Disruptive innovation, with envy and fascination

According to 2013 Deloitte’s Shift Index, a half a century ago the average life expectancy of a Fortune 500 company was 75 years and today it is less than 15 years. It’s heading towards 5 years if “nothing is done.”

This striking insight reveals in part that the conscious process by which information is gathered and used to assist in the decision making at all levels of an organization is technically slower than the pace of progress. The figures are self- explanatory, one piece of explicit information scientifically equals 300,000 tacit ones including anthropology, psychology, sociology, and economics. Further, explicit knowledge is about to double every few years, leaving us with an inexhaustible supply of facts, models, and concepts at our disposal.¹

Today’s organization’s strategic crafting is paired unsatisfactorily. Internally, they focus too much on alignment and short-term results to satisfy the balance sheet, but changes in the industry blindside the firm sooner or later. Externally, there’s too much attention on the adaptability side of the equation, including adequacy and verisimilitude, meaning they’re building tomorrow’s business with the expenses of today.²

In the age of the Internet, organizations are predominately tackling innovation on the incremental level by sourcing value propositions identified as ‘embodied knowledge’ (e.g. electronic solutions are revamping human fallibility because they do not affect the authenticity of the firm). These processes have been productive in the name of competence destruction, e.g. consolidating efficiency, but by social recombination it’s bringing an appealing magnitude of competence enhancement. The latter is scientifically at large, a void, in the light of the “area of displacement”³ put into perspective with pre-paradigmatic, paradigmatic and stable periods of dominant design rules, the latter concluding with the absorption of many entrants by disruptors or established organizations.⁴

Externally, on the tacit front, it seems that organizations explore innovation in an intuitive, exploratory manner, arguably backed by calibrated decision makers. Identified sub-optimal choices are commonly found in asset transformation, synergies, innovative value proposition and volatility of consumer behavior. Yet, outstanding talented business practitioners (e.g. Maurice Levy) could not succeed in fusing Publicis with Omnicom and by the same token, Google Glass remains a circumscribed commercial success.

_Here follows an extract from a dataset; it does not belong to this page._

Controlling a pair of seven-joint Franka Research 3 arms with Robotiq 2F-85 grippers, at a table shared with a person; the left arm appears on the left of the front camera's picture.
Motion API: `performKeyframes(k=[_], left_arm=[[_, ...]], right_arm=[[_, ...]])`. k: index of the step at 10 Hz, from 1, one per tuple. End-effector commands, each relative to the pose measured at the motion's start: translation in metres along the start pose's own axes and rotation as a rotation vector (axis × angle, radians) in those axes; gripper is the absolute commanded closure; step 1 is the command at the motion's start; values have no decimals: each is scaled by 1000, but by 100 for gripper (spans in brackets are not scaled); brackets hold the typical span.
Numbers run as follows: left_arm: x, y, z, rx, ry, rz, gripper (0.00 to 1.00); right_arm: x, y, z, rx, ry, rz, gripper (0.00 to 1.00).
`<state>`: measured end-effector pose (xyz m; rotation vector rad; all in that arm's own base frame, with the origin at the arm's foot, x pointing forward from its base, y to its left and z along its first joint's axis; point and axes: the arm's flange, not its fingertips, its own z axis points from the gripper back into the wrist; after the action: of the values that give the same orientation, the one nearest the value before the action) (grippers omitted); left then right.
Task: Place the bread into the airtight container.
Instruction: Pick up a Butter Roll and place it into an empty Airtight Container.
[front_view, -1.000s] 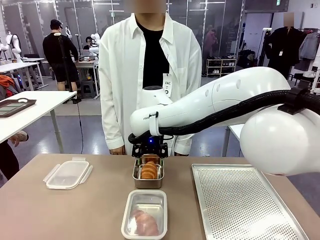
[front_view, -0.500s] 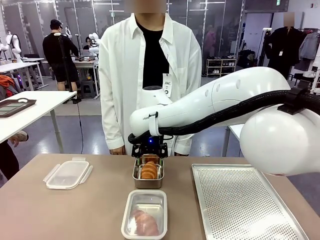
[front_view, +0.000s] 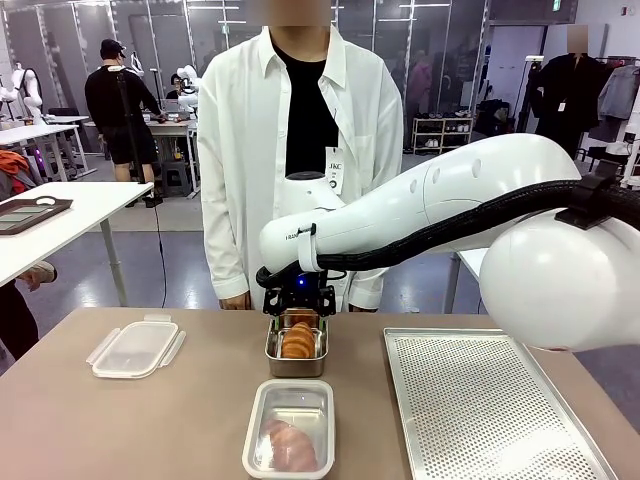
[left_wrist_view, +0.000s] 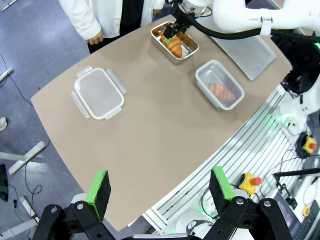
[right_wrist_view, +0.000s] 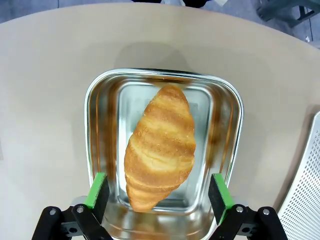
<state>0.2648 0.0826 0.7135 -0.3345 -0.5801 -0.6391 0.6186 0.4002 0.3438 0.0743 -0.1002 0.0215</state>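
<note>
Front level across table; both wrists overhead, sharing croissant.

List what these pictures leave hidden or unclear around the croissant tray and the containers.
- Front view: the right claw fingertips are hidden behind the steel tray rim and the croissant, so contact can't be judged.
- Right wrist view: the tray's near edge is cut off by the picture's bottom.
- Front view: the bread in the clear container is blurred by its plastic wall.
- Left wrist view: the lid is too small to read its latches.
</note>
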Motion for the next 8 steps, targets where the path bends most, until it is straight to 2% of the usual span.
performKeyframes(k=[1,2,5,6,8], left_arm=[[1,1,2,-8,0,-17,0],[1,1,2,-8,0,-17,0],[1,1,2,-8,0,-17,0],[1,1,2,-8,0,-17,0],[1,1,2,-8,0,-17,0]], right_arm=[[0,0,0,0,0,0,4],[0,-10,29,-44,-2,54,0],[-29,-50,113,71,-24,152,0],[-40,-71,139,21,-40,197,0],[-67,-132,195,91,-43,277,0]])
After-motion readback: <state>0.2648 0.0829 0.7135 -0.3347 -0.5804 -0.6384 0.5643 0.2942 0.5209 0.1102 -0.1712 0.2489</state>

Independent of the monopoly economy, entrepreneurs enjoy the 300,000 tacit information playing field by virulently acquiring sections in size, scale and efficiencies of established business models, leaving the global economy in profound instability with regards to disruptive innovation.⁵

Furthermore, “the nations,” stretched by the end of WWII equilibrium, are newly domiciled into “embodied cultures” including large geographies implicitly agreeing on a different mix of linguistic, cultural, legal, political and business practices identified as a Social System of Innovation and Production. For example, meso-corporatist SSIP including Samsung, with a distinguished knowledge creation mode, proprietor of universal products, fertile for incremental and disruptive navigation. Or the Public based SSIP Airbus, with key culture centric capable of converging thousands of individual talents in a unique competitive advantage, scorecarded with incremental and disruptive knowledge to play around for a more consolidated duration; and the possible emergence of a new SSIP, “Golf Country Club,” currently flooding outstanding businessmen who are happy to embark onto a fresh high-profit disruptive economy, upon the management of innovation champion Sheiks e.g. Sheik Mesahal Bin Hamad Al-Thani.⁶

Since the “The Innovator’s Dilemma” inductive record, numerous academics have been building complementary theories, but management practitioners were still left without an axiological foundation.

In The Innovator’s Dilemma published in 1997, Clayton Christensen extracted an economic pattern occurring, identifying tensions between actors (i.e. economic maturity of established organizations vs. opportunistic management of outsiders) due to a new set of values applicable in every industry. Since that inductive record, numerous academics have been building complementary theories, but management practitioners are still left without an axiological foundation.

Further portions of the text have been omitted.